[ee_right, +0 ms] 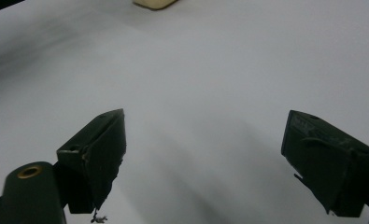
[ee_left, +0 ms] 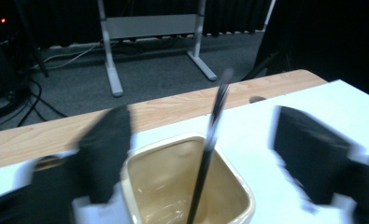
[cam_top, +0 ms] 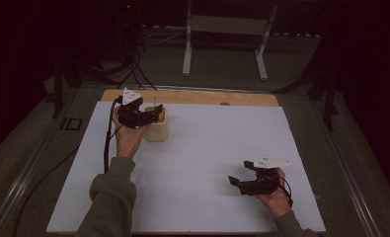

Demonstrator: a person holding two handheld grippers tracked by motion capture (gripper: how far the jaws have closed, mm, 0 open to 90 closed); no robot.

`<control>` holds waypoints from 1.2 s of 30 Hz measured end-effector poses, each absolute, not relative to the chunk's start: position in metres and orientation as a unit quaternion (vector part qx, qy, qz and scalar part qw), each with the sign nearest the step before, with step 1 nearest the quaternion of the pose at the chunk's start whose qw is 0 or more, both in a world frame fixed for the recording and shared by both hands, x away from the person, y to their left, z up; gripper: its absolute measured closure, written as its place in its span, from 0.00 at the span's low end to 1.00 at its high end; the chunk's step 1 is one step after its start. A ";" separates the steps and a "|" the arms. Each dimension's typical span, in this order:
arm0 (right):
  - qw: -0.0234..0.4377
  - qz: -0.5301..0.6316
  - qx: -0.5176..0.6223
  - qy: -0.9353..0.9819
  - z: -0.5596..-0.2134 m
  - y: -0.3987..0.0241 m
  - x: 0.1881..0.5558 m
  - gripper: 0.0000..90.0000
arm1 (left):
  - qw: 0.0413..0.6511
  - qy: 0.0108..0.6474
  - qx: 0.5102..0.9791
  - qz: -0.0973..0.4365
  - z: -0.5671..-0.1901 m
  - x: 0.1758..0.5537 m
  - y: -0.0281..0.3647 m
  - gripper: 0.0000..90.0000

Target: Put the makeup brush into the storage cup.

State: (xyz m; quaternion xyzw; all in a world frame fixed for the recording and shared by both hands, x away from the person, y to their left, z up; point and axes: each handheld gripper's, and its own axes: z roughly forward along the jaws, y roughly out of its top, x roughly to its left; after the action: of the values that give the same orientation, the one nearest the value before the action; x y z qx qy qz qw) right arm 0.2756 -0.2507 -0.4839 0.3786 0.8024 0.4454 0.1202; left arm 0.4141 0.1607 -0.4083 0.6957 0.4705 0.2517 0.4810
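Observation:
A cream square cup (cam_top: 157, 130) stands on the white sheet near the table's far left. A thin black stick (ee_left: 211, 140) stands in the cup (ee_left: 240, 189), leaning on its far rim. My left gripper (cam_top: 154, 114) hovers over the cup's mouth. In the left gripper view the left gripper (ee_left: 198, 122) has its jaws wide apart on either side of the stick, and neither pad touches it. My right gripper (cam_top: 238, 173) is held low over the sheet at the near right. Its jaws (ee_right: 205, 133) are open with nothing between them. The cup's base (ee_right: 154, 3) shows far ahead of it.
The white sheet (cam_top: 207, 163) covers most of the table, with a bare wooden strip (cam_top: 192, 97) along the far edge. Beyond the table a white metal stand (cam_top: 227, 34) rests on the grey floor. Black cables (cam_top: 133, 74) run across the floor at the far left.

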 end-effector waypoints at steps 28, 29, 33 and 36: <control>0.120 0.446 0.380 0.801 -0.484 -0.251 0.276 0.15 | 0.475 0.480 0.693 0.254 -0.405 0.413 0.172 0.04; 0.120 0.446 0.380 0.801 -0.484 -0.251 0.276 0.15 | 0.474 0.480 0.692 0.255 -0.405 0.413 0.173 0.03; 0.120 0.445 0.381 0.801 -0.484 -0.251 0.276 0.15 | 0.474 0.479 0.693 0.255 -0.403 0.412 0.175 0.02; 0.121 0.446 0.381 0.801 -0.484 -0.251 0.276 0.15 | 0.472 0.476 0.697 0.256 -0.403 0.411 0.176 0.01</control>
State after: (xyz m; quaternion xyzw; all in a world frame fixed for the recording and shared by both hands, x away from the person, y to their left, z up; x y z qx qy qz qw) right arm 0.2763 -0.2512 -0.4839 0.3812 0.8007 0.4461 0.1209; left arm 0.4108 0.1760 -0.4028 0.6965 0.4760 0.2555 0.4722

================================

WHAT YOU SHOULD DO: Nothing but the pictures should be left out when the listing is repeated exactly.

OUTPUT OF THE EXERCISE:
[ee_right, +0 ms] 
[ee_left, +0 ms] 
[cam_top, +0 ms] 

Demonstrator: a person holding two handheld grippers tracked by motion capture (gripper: how far the jaws have closed, mm, 0 open to 90 closed); no robot.

`<control>` holds waypoints from 1.2 s of 30 Hz measured end-effector poses, each absolute, not relative to the chunk's start: position in metres and orientation as a unit quaternion (vector part qx, qy, qz and scalar part qw), each with the sign nearest the step before, with step 1 nearest the quaternion of the pose at the chunk's start whose qw is 0 or more, both in a world frame fixed for the recording and shared by both hands, x away from the person, y to their left, z up; gripper: its absolute measured closure, written as its place in its span, from 0.00 at the span's low end to 1.00 at its high end; the chunk's step 1 is one step after its start. A ";" separates the steps and a "|" the arms. Each dimension's typical span, in this order:
arm0 (right):
  - qw: -0.0234..0.4377
  - qz: -0.5301..0.6316
  - qx: -0.5176..0.6223
  - qy: -0.9353..0.9819
  - z: -0.5596..-0.2134 m
  - y: -0.3987..0.0241 m
  - x: 0.1881..0.5558 m
  - gripper: 0.0000..90.0000
arm1 (left):
  - qw: 0.0413..0.6511
  - qy: 0.0108..0.6474
  - qx: 0.5102..0.9791
  - qz: -0.0973..0.4365
  - z: -0.5671..-0.1901 m
  - x: 0.1758..0.5537 m
  - y: -0.0281..0.3647 m
  - gripper: 0.0000..90.0000

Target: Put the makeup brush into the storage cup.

State: (xyz m; quaternion xyzw; all in a world frame fixed for the recording and shared by both hands, x away from the person, y to their left, z up; point and axes: each handheld gripper's, and its own axes: z roughly forward along the jaws, y roughly out of its top, x roughly to its left; after the action: of the values that give the same orientation, the one nearest the value before the action; x y z qx qy qz qw) right arm 0.2756 -0.2507 -0.4839 0.3786 0.8024 0.4454 0.1202; left arm 0.4141 0.1607 -0.4083 0.6957 0.4705 0.2517 0.4810
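Observation:
A cream square cup (cam_top: 157, 130) stands on the white sheet near the table's far left. A thin black stick (ee_left: 211, 140) stands in the cup (ee_left: 240, 189), leaning on its far rim. My left gripper (cam_top: 154, 114) hovers over the cup's mouth. In the left gripper view the left gripper (ee_left: 198, 122) has its jaws wide apart on either side of the stick, and neither pad touches it. My right gripper (cam_top: 238, 173) is held low over the sheet at the near right. Its jaws (ee_right: 205, 133) are open with nothing between them. The cup's base (ee_right: 154, 3) shows far ahead of it.
The white sheet (cam_top: 207, 163) covers most of the table, with a bare wooden strip (cam_top: 192, 97) along the far edge. Beyond the table a white metal stand (cam_top: 227, 34) rests on the grey floor. Black cables (cam_top: 133, 74) run across the floor at the far left.
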
 end-effector waypoints at steps 28, 29, 33 and 36: <control>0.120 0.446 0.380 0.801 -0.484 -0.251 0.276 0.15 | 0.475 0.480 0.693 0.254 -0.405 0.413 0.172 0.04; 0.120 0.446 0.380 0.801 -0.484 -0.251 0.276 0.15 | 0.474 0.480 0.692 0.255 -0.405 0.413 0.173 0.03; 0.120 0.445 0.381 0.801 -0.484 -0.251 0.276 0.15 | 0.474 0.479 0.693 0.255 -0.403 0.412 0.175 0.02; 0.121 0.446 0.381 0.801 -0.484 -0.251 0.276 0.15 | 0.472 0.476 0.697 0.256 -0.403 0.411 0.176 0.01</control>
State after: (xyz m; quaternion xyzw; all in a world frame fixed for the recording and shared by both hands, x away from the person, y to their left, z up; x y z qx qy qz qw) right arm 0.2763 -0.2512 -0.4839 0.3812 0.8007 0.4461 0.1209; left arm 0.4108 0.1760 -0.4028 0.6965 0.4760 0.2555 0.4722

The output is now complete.